By ramping up telemedicine visits, Memorial Healthcare System’s physician group was able to see virtually the same number of patients in 2020 that it did in 2019, but reimbursements for telehealth visits have lagged in-office visits about 10% to 15%. Moody’s Investor Services predicts a continued shift toward “lower-cost settings” such as telemedicine will contribute to a 10% to 15% drop in average operating cash flow for non-profit hospitals in 2021.
Rural Hospital Closures
At least five rural hospitals in the state have closed or reduced in-patient services over the past three years.
Among the most recent closures was Shands Lake Shore Regional Medical Center. The 99-bed hospital — located about halfway between Tallahassee and Jacksonville in Lake City — shut down last August following years of declining revenue. It was operated by Tennessee-based Community Health Systems (CHS), which runs 12 hospitals in Florida.
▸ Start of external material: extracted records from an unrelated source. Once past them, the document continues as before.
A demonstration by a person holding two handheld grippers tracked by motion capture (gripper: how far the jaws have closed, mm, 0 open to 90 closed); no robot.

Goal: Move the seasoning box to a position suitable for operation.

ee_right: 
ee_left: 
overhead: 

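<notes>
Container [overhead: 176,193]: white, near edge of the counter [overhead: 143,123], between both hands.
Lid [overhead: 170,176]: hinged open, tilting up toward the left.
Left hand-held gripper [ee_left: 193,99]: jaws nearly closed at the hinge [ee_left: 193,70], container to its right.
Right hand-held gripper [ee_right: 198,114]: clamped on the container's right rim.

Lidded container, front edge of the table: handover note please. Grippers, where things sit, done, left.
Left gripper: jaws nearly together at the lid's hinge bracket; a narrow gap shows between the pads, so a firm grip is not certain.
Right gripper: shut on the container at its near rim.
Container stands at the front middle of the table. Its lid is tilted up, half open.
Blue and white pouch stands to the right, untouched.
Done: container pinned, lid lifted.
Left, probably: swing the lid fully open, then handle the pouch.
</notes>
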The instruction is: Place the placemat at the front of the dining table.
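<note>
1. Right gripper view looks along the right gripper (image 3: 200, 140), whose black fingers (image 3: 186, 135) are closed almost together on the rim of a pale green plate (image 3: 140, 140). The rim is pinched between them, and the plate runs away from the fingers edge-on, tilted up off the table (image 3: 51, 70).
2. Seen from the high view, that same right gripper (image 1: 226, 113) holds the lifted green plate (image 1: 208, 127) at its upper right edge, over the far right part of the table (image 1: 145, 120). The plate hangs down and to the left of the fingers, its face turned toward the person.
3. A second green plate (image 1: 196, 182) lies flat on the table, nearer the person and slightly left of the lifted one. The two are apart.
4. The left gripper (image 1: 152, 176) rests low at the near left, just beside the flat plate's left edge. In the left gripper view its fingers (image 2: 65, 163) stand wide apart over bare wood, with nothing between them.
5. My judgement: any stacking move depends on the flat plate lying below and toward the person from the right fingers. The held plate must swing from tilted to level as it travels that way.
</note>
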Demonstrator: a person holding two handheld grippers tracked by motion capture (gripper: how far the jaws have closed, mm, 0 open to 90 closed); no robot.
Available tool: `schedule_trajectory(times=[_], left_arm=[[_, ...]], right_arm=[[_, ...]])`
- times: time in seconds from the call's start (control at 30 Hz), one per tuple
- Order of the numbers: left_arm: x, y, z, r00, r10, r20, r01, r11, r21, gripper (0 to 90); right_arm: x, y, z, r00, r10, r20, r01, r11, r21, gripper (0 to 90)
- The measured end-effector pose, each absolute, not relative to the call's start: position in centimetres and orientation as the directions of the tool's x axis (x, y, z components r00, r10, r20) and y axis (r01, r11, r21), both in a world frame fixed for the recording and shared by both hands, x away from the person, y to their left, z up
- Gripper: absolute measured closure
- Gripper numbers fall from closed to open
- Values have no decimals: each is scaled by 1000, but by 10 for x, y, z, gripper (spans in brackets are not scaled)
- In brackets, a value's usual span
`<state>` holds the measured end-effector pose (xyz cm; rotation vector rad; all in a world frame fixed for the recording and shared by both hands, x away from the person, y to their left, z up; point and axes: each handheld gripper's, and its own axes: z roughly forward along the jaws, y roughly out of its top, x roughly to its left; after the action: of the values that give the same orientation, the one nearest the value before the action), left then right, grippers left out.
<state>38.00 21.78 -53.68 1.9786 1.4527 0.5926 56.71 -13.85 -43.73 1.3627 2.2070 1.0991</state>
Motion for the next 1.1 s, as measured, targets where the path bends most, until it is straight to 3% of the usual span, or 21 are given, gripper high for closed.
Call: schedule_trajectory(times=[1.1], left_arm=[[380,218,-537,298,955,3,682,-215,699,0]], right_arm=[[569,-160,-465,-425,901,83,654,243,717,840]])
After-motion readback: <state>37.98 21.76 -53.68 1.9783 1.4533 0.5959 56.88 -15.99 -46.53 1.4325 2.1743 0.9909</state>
Shands Lake Shore is one of 47 hospitals nationwide that closed or filed for bankruptcy through October 2020, according to Becker’s Hospital Review. In June, CHS sold two other rural Florida hospitals — the 49-bed Starke Regional Medical Center and the 25-bed Shands Live Oak Regional Medical Center — to HCA Healthcare, which converted both into stand-alone emergency departments.
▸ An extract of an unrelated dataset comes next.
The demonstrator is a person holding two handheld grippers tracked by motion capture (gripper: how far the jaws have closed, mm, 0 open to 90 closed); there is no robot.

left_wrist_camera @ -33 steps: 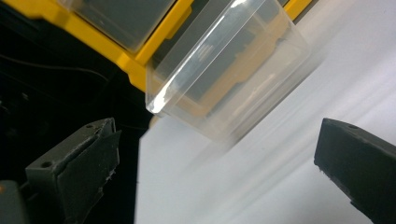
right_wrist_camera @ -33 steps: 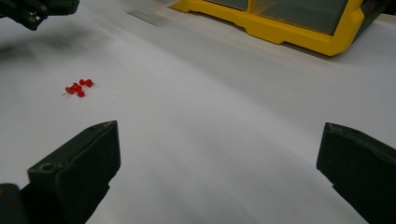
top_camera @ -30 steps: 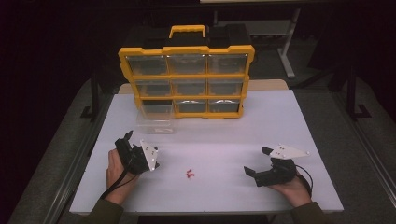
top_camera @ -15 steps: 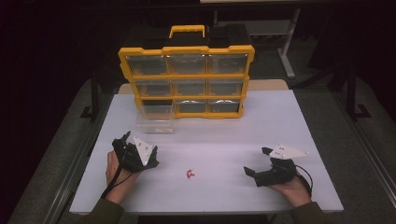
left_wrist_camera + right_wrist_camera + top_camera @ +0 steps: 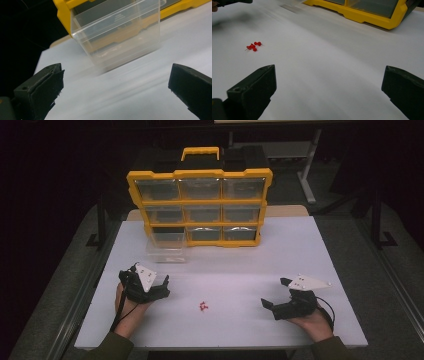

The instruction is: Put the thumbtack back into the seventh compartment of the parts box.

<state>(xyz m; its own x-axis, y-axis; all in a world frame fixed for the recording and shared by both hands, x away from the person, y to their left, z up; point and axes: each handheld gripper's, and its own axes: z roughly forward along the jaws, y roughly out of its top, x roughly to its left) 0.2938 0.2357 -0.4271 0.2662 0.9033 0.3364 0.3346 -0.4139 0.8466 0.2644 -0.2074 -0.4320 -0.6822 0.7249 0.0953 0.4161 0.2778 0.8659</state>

In a strange twist, the U.S. Justice Department last June charged 10 individuals, including Miami entrepreneur Jorge Perez (no relation to the Miami real estate mogul), with concocting a $1.4-billion billing scheme that used rural hospitals as shells to submit fraudulent claims. The hospitals included Cambellton-Graceville Hospital, a 25-bed facility in the Panhandle that closed in 2017, and Regional General Hospital of Williston, a 40-bed hospital north in Levy County that shut down in 2019.
According to the indictment, the conspirators took over small, financially troubled rural hospitals and used them to bill private insurance companies for millions of dollars of expensive urinalysis drug tests and blood tests conducted at outside labs with which they are affiliated or controlled. While the tests were performed at those labs, the bills they sent private insurers made it appear that they were done at the hospitals, allowing Perez and his associates to collect higher reimbursements at the contractual rates the hospitals had negotiated with insurance companies, according to the allegations.
A surprise federal inspection of Regional General Hospital of Williston in March 2019 found a hospital in name only, with no patients and few staff. Signs on the emergency room door said “EMERGENCY SERVICES TEMPORARILY CLOSED WILL REOPEN SOON,” according to the inspection report, and all 40 beds in the hospital were empty. A housekeeper told the inspector there were no patients and there had been no nurses at the hospital for at least two days. “There are no nurses at night because we have no patients,” she told the inspector. Census reports showed that the hospital had 43 patients during the previous 12 months. The hospital closed three months later under a heap of debt and tax liens.